Pathologist testifies in Kerrick trial

Forensic Pathologist: Thomas Owen

Officer Adam Neal returned to the witness stand for more cross-examination Thursday and was questioned about his written statement on the night that fellow officer Randall Kerrick fatally shot Jonathan Ferrell.

The defense focused on what Neal wrote and told Charlotte-Mecklenberg investigators about what he saw at the scene of the shooting two years ago.

Neal testified that he heard Kerrick tell Ferrell to get down, but that Ferrell was coming at the officer "hard and fast." He said he saw a Taser fired at Ferrell, but said that either the Taser missed or Ferrell fought through it. He recalled wondering if Ferrell was "on bath salts or mushrooms."

On redirect, Neal told prosecutors that he didn't draw his own weapon and never thought about pulling it.

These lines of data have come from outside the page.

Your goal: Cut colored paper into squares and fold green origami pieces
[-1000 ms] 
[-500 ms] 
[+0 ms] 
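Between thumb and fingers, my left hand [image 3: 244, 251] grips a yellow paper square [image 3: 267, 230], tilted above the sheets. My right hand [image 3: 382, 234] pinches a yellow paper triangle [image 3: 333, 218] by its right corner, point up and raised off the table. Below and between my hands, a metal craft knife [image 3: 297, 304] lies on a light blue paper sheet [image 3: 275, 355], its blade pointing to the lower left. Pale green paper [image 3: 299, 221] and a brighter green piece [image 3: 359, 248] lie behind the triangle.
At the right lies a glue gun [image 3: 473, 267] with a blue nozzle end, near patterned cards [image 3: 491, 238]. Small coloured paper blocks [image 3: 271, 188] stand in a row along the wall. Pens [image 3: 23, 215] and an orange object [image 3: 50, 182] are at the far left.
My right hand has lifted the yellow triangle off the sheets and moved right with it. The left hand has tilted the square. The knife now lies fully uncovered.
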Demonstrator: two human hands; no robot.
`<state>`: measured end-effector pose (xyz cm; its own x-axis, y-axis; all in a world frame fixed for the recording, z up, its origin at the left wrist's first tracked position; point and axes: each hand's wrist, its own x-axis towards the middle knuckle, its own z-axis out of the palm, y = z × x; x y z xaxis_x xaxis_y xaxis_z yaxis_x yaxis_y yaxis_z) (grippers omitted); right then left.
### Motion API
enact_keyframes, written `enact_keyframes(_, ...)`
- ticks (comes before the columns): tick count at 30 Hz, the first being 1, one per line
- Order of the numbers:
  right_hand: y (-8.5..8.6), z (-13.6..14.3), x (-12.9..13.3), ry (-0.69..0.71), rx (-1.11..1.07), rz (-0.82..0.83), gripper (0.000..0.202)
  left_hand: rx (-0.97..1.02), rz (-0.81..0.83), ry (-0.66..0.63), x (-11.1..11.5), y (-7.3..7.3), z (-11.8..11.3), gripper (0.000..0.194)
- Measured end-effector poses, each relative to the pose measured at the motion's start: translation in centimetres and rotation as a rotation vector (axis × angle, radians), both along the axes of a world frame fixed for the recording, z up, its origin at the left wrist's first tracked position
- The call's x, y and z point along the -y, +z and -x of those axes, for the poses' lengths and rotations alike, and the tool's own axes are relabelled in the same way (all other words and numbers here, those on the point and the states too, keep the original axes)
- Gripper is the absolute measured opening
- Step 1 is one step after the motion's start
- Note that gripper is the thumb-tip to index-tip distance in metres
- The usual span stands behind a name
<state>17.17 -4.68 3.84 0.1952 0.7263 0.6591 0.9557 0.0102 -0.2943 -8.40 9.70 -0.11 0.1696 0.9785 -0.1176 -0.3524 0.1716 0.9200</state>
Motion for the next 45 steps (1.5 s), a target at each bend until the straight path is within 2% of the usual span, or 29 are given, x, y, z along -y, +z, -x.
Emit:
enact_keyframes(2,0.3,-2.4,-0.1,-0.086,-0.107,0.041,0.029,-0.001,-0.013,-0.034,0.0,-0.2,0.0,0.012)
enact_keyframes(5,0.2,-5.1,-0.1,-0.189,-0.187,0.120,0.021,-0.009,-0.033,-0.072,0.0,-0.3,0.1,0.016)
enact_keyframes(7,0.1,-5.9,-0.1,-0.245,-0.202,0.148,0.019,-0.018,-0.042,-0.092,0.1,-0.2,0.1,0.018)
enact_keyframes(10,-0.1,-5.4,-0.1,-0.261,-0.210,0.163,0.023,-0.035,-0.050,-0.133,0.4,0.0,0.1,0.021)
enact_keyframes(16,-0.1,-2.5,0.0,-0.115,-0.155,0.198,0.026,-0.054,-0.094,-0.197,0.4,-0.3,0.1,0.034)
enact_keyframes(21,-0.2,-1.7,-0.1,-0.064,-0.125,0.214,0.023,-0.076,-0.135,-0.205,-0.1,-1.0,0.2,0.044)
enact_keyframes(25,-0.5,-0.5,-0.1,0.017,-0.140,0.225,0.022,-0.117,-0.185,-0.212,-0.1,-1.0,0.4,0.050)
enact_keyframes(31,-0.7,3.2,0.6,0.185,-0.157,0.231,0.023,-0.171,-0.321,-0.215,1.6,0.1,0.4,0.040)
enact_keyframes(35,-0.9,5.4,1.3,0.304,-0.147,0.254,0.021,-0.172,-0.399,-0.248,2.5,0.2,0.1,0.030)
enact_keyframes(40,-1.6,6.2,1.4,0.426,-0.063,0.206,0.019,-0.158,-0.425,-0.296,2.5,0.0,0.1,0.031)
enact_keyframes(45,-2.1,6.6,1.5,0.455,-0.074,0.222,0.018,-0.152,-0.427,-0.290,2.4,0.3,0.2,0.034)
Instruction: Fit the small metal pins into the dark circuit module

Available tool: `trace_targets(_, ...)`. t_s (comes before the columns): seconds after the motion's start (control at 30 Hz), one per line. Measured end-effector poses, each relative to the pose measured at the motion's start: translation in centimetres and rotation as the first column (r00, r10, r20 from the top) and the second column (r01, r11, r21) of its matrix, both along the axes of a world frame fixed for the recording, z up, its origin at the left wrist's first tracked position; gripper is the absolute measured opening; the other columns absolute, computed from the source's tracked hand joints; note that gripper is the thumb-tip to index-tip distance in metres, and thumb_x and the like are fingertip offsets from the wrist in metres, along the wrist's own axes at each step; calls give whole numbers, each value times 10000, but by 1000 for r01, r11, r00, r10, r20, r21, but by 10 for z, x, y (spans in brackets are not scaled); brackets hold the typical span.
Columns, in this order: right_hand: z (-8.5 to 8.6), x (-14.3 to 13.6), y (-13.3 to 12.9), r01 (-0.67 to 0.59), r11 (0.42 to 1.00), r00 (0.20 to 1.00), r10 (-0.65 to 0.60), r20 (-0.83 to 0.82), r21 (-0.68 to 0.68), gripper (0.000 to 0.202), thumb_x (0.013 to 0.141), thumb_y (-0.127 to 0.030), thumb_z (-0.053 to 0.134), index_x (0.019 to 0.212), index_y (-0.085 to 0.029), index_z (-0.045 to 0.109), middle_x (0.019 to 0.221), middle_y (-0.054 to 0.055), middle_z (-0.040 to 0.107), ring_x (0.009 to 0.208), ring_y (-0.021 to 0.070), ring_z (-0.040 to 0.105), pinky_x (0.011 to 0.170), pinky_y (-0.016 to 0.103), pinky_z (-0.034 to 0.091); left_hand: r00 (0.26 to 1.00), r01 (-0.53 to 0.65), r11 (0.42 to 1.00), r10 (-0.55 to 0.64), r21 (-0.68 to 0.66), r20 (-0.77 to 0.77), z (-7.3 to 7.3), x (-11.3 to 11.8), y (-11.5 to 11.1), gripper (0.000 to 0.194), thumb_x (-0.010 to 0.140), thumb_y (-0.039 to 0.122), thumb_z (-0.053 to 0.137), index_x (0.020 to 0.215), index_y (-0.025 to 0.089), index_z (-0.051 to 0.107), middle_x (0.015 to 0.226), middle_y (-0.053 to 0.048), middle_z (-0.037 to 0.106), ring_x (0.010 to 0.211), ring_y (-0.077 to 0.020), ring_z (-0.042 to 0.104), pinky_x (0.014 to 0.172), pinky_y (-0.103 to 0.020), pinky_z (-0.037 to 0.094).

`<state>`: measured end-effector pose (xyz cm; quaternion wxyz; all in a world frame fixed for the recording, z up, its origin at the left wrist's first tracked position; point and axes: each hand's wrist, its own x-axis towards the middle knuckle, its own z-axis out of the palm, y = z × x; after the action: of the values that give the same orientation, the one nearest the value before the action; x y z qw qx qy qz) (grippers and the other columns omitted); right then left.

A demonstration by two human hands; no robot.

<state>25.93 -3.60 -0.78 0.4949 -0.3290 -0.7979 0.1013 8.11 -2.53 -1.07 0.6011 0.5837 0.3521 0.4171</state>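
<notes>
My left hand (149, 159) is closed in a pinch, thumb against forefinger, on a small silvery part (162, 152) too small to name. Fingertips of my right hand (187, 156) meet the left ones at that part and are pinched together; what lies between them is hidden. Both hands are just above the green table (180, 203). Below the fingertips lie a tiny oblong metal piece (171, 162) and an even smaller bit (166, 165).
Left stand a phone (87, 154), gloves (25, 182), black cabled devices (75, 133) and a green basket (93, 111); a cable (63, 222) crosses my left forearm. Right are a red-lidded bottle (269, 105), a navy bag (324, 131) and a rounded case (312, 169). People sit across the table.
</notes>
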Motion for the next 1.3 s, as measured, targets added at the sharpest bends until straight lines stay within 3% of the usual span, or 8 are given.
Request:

He said he would have opted to put Ferrell in a sleeper hold instead.

A forensic pathologist is testifying in graphic detail about the 10 bullet wounds suffered by an unarmed black man who was shot to death by a Charlotte police officer now on trial for voluntary manslaughter.

But unlike earlier this week when photos of Jonathan Ferrell were shown in the Mecklenburg County courtroom where officer Randall Kerrick is being tried, a deputy turned off the monitor over the witness stand Thursday. Only Dr. Thomas Owens and the jurors seated nearby were able to see the autopsy photos.

The monitor was turned off after attorneys for both sides in the case huddled with the judge.

Owens said that of the 10 wounds, nine entered Ferrell's torso. He said the 10th went into Ferrell's left arm and partially exited. He said Ferrell's survival instincts might have kicked in after the first shots, which could explain why the first few bullets might not have stopped him.